National standard for length in Slovenia comprise of 122-piece set of steel gauge blocks, ranging from 0,5 mm to 125 mm and some additional steel gauge blocks of length up to 1000 mm. These gauge blocks will be referred to as reference gauge blocks.

Reference gauge blocks are calibrated externally in European highest rank metrological institution by primary standard. In the case of length that is interferometric method.

3. Length standard: gauge block

Gauge blocks are most accurate standards of length and an important basis of industrial length measurements, as well as the most important and commonly used measurement standards for maintaining traceability in dimensional metrology (Faust et al., 1998).
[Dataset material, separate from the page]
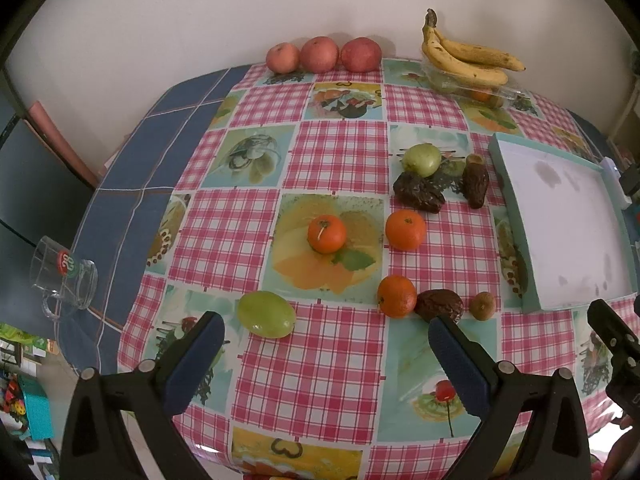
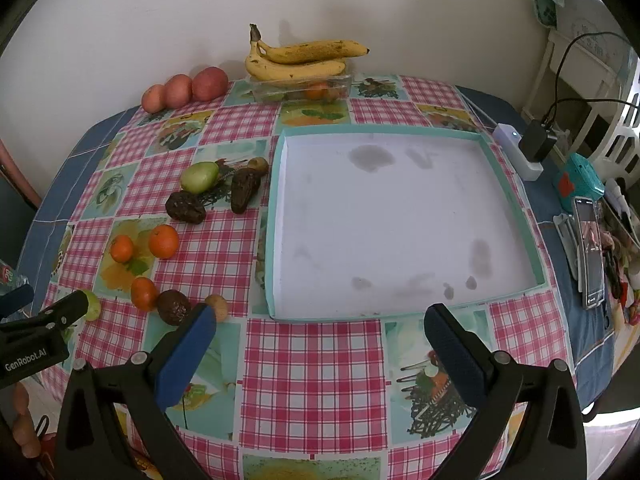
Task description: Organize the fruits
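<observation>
The left gripper (image 1: 326, 344) hangs over the checked tablecloth (image 1: 332, 152) with its jaws wide apart and nothing between them. Just ahead of its left finger lies a green grape-like fruit (image 1: 266, 314). Just ahead of its right finger sit an orange (image 1: 397, 296), a dark wrinkled fruit (image 1: 439, 305) touching it, and a small brown fruit (image 1: 483, 305) a little apart. Farther ahead are 2 more oranges (image 1: 326, 234), then a green round fruit (image 1: 421, 159) with 2 dark dates (image 1: 418, 192) beside it. At the far edge, against the wall, stand 3 red apples (image 1: 320, 54) and 2 bananas (image 1: 466, 58) lying on a clear plastic box (image 1: 472, 88); what is in the box is hard to make out, apart from something orange.

The right gripper (image 2: 320, 330) is also spread wide and empty. Straight ahead of it lies the shallow tray (image 2: 276, 216) with a pale green rim and a stained white floor, holding no fruit. All the loose fruit lies to its left. The left wrist view cuts the tray off at the right edge.

To the left of the left gripper a glass mug (image 1: 64, 276) stands on the blue cloth, distorted by the lens. To the right of the right gripper a phone (image 2: 588, 252) lies among clutter too small to tell.
</observation>
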Tool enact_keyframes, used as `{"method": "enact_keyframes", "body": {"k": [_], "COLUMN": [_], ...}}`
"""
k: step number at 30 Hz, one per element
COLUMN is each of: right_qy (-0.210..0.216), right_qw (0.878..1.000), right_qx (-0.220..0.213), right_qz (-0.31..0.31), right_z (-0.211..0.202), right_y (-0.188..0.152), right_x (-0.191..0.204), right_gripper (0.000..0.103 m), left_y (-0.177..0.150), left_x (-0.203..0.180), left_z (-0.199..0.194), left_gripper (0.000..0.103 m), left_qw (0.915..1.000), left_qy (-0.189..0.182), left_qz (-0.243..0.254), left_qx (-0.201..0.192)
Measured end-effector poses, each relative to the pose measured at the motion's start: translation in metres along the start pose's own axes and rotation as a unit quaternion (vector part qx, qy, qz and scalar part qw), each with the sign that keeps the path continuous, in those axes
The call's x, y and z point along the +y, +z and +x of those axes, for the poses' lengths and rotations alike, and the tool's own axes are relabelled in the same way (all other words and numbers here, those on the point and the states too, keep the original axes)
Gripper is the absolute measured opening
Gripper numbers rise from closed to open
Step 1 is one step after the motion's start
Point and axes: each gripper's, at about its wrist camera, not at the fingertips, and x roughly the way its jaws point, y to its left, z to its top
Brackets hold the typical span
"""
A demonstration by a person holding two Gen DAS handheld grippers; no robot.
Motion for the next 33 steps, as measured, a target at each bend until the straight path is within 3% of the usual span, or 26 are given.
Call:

They provide industry with reliable and traceable standards of length. Gauge blocks are defined in standard ISO 3650 (1998), Geometrical product specifications (GPS)--Length standards--Gauge blocks (ISO 3650, 1998). Gauge block is length standard of rectangular shape, made of wearing resistant material. It comprises of pair of flat, mutually parallel measurement surfaces, which can be wrung to measurement surfaces of other gauge blocks and herewith joined (see Fig. 1). Gauge block can also be wrung onto wringing plate with similar surface quality, what is used at interferometric length measurement.

[FIGURE 1 OMITTED]

Depending of gauge block length, two different dimensions of measuring surfaces exist:

On a gauge block, nominal dimension, name or sign of the manufacturer and identification number are marked. Gauge blocks of dimension L < 6 mm are marked on the measuring surfaces, as shown in Fig. 1.

4. Mechanical calibration of gauge blocks of dissimilar materials--why increased uncertainty?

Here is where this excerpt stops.